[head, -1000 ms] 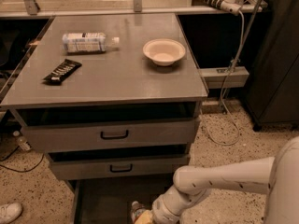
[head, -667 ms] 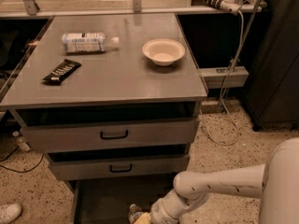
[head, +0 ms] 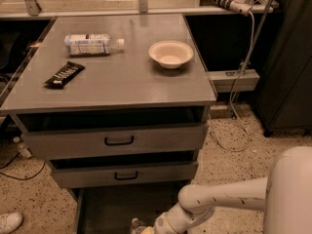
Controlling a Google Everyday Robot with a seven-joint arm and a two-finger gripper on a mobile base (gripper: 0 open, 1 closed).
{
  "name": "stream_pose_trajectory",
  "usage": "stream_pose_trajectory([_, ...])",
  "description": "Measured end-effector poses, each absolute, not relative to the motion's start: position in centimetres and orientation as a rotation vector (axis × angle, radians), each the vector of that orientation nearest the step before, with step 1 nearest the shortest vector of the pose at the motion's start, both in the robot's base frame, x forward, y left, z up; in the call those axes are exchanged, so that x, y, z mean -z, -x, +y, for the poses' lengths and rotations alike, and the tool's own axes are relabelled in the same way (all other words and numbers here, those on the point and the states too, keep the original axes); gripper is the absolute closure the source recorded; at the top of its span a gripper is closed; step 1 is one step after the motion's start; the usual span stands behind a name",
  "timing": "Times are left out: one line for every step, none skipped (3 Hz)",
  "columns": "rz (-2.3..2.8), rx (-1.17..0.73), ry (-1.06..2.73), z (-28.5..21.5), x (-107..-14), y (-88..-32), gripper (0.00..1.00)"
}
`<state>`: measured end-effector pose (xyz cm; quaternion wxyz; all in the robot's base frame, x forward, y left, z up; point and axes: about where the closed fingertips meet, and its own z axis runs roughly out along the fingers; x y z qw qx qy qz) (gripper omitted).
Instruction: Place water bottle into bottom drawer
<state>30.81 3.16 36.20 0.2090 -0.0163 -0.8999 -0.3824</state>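
Note:
The bottom drawer (head: 112,206) is pulled out at the foot of the grey cabinet, and its dark inside shows. My white arm (head: 219,199) reaches in from the lower right and bends down over the drawer. My gripper (head: 148,229) is at the picture's bottom edge, over the drawer's front part, mostly cut off. A small piece of the clear water bottle (head: 137,224) shows right at the gripper, low in the drawer. I cannot tell whether it is held or lying there.
On the cabinet top lie a bottle with a large white-blue label (head: 92,44), a white bowl (head: 170,53) and a black snack bar (head: 64,74). The two upper drawers (head: 117,140) stand slightly ajar. A white shoe (head: 9,222) is on the floor at the left and a dark cabinet (head: 287,67) at the right.
The arm's wrist has sunk slightly lower and to the left over the bottom drawer. The things on the cabinet top have not moved.

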Motion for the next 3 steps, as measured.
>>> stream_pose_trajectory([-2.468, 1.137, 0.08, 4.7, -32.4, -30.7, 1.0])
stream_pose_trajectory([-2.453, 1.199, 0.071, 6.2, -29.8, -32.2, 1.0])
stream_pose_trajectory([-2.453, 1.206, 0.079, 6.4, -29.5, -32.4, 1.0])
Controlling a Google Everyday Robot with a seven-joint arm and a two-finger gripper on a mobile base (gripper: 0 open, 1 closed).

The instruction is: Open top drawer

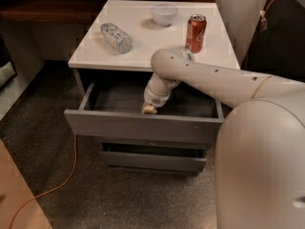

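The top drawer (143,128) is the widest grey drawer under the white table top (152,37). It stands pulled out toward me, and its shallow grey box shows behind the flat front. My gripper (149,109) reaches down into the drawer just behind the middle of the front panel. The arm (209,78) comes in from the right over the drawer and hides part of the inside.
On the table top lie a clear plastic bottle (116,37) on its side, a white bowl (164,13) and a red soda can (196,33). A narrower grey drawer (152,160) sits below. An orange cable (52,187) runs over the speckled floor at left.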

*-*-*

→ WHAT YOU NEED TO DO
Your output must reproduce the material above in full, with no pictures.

→ TASK RESPONSE
[head, -1000 ms] 
[head, -667 ms] 
[head, +0 ms] 
Controlling a Google Everyday Robot with a seven-joint arm and a two-finger gripper on a mobile base (gripper: 0 open, 1 closed).
{
  "name": "stream_pose_trajectory",
  "usage": "stream_pose_trajectory([_, ...])",
  "description": "Measured end-effector poses, each absolute, not relative to the motion's start: position in centimetres and orientation as a rotation vector (axis × angle, radians), each the vector of that orientation nearest the step before, with step 1 nearest the shortest vector of the pose at the motion's start, both in the robot's base frame, x forward, y left, z up; in the call those axes are exchanged, so that x, y, z mean -z, -x, +y, for the poses' lengths and rotations alike, and the tool's own axes are relabelled in the same way (all other words and numbers here, those on the point and the states too, keep the original axes); gripper is the absolute closure the source recorded; at the top of its span a gripper is closed; step 1 is one step after the motion's start; the usual span stands behind a name",
  "timing": "Times are left out: one line for every step, none skipped (3 Hz)",
  "columns": "rz (-2.3..2.8), rx (-1.17..0.73), ry (-1.06..2.73), z (-28.5..21.5), x (-107..-14), y (-88..-32), gripper (0.00..1.00)"
}
`<state>`: measured end-effector pose (xyz cm; quaternion wxyz; all in the robot's base frame, x forward, y left, z up; point and axes: about where the closed fingertips meet, and its own z axis runs roughly out along the fingers; x y z qw qx qy qz) (gripper omitted).
Instruction: Place water bottle into bottom drawer
<state>30.81 3.16 36.20 0.2090 -0.0163 -0.8999 -0.3824</state>
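Note:
The bottom drawer (head: 112,206) is pulled out at the foot of the grey cabinet, and its dark inside shows. My white arm (head: 219,199) reaches in from the lower right and bends down over the drawer. My gripper (head: 148,229) is at the picture's bottom edge, over the drawer's front part, mostly cut off. A small piece of the clear water bottle (head: 137,224) shows right at the gripper, low in the drawer. I cannot tell whether it is held or lying there.
On the cabinet top lie a bottle with a large white-blue label (head: 92,44), a white bowl (head: 170,53) and a black snack bar (head: 64,74). The two upper drawers (head: 117,140) stand slightly ajar. A white shoe (head: 9,222) is on the floor at the left and a dark cabinet (head: 287,67) at the right.
The arm's wrist has sunk slightly lower and to the left over the bottom drawer. The things on the cabinet top have not moved.
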
Motion for the next 3 steps, as measured.
>>> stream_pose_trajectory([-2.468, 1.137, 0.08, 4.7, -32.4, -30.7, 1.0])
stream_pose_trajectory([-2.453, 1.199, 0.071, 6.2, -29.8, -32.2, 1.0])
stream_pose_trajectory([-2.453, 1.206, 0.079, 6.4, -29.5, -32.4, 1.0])
Controlling a Google Everyday Robot with a seven-joint arm and a two-finger gripper on a mobile base (gripper: 0 open, 1 closed).

The instruction is: Open top drawer


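The top drawer (143,128) is the widest grey drawer under the white table top (152,37). It stands pulled out toward me, and its shallow grey box shows behind the flat front. My gripper (149,109) reaches down into the drawer just behind the middle of the front panel. The arm (209,78) comes in from the right over the drawer and hides part of the inside.
On the table top lie a clear plastic bottle (116,37) on its side, a white bowl (164,13) and a red soda can (196,33). A narrower grey drawer (152,160) sits below. An orange cable (52,187) runs over the speckled floor at left.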

Nothing remains to be added to the exercise.